Bis repetita donc. Ce qui se passe au Burundi est un remake de l’attitude des grandes puissances en Syrie. Une fois de plus, les pays qui se présentent en chantres de la démocratie, ont laissé le fantôme entrer dans la maison avant d’en refermer la porte. Ils ont laissé le mal s’installer, se développer avant de s’activer vraiment à trouver un remède alors que de son côté, Nkurunziza, lui, n’a perdu aucune seconde. Il a vite fait de s’imposer par tous les moyens, se disant que tant qu’il a la réalité du pouvoir entre les mains, la communauté internationale n’a pas d’autre choix que de négocier avec lui.

Ce faisant, elle lui apporte la légitimité qui lui faisait tant défaut. L’annonce de la levée de mandats d’arrêt contre certains opposants ainsi que de la réouverture de deux radios privées, participe de cette stratégie. Pierre Nkurunziza, après avoir imposé aux Burundais son nouveau bail au sommet de l’Etat par la violence, veut passer pour quelqu’un qui fait des concessions, des efforts pour éteindre le feu. Ce qui relève du mensonge et de l’hypocrisie quand on sait que c’est lui-même qui a allumé et entretenu le brasier qui consume son pays.
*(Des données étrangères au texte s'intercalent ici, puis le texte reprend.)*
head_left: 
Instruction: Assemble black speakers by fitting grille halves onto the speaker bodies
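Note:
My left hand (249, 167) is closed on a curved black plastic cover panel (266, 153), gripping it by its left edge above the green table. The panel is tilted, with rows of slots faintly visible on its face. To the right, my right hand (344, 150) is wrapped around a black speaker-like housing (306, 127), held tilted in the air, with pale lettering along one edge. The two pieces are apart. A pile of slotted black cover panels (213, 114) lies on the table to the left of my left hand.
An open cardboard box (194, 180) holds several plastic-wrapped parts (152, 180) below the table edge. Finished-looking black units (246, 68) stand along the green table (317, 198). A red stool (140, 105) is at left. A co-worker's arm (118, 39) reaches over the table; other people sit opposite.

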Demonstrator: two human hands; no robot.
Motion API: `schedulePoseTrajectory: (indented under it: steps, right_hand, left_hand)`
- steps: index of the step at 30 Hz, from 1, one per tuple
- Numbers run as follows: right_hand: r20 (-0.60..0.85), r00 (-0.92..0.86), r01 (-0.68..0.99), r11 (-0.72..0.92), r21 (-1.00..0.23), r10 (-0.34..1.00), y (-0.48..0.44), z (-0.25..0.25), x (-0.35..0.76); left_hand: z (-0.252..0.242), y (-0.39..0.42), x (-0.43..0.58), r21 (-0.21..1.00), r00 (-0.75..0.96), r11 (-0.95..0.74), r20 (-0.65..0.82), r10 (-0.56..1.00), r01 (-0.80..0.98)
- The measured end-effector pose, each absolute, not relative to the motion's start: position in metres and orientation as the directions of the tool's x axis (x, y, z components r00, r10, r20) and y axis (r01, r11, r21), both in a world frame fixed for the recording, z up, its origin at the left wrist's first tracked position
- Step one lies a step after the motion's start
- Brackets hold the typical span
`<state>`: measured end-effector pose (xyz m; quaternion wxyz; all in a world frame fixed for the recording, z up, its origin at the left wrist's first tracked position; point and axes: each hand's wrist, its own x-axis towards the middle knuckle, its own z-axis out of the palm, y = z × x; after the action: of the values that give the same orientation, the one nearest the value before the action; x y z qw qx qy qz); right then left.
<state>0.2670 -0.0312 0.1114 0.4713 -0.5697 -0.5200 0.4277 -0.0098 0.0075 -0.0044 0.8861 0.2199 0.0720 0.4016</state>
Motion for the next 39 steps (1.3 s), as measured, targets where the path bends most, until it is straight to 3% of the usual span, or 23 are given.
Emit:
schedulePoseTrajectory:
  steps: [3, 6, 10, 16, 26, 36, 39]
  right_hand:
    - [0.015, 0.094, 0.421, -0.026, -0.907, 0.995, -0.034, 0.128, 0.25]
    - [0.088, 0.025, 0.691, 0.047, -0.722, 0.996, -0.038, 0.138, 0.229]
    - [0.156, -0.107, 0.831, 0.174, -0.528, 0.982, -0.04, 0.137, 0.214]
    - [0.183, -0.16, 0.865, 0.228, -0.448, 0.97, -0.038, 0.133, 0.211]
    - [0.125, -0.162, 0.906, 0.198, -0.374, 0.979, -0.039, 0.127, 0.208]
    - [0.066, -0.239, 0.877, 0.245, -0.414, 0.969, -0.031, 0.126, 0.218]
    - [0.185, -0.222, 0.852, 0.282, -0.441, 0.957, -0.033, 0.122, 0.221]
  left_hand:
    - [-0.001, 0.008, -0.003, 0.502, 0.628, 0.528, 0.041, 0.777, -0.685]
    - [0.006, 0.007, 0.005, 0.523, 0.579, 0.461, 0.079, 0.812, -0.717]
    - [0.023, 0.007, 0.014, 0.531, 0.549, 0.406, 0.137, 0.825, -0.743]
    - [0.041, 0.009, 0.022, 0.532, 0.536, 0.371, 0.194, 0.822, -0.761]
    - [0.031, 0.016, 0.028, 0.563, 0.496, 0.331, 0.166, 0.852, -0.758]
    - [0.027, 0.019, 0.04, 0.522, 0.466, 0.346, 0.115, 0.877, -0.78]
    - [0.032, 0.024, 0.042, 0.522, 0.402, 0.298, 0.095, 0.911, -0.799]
Jusque-là, Nkurunziza a donc exploité avec une certaine habileté, les failles de l’action de la communauté internationale pour ses intérêts égoïstes. Mais à force de se croire plus rusé, il va finir par vexer tout le monde, ce qui va acter davantage son isolement et certainement sa chute. Surtout, si de leur côté, ses opposants de tous bords, parviennent à maintenir la pression sur lui.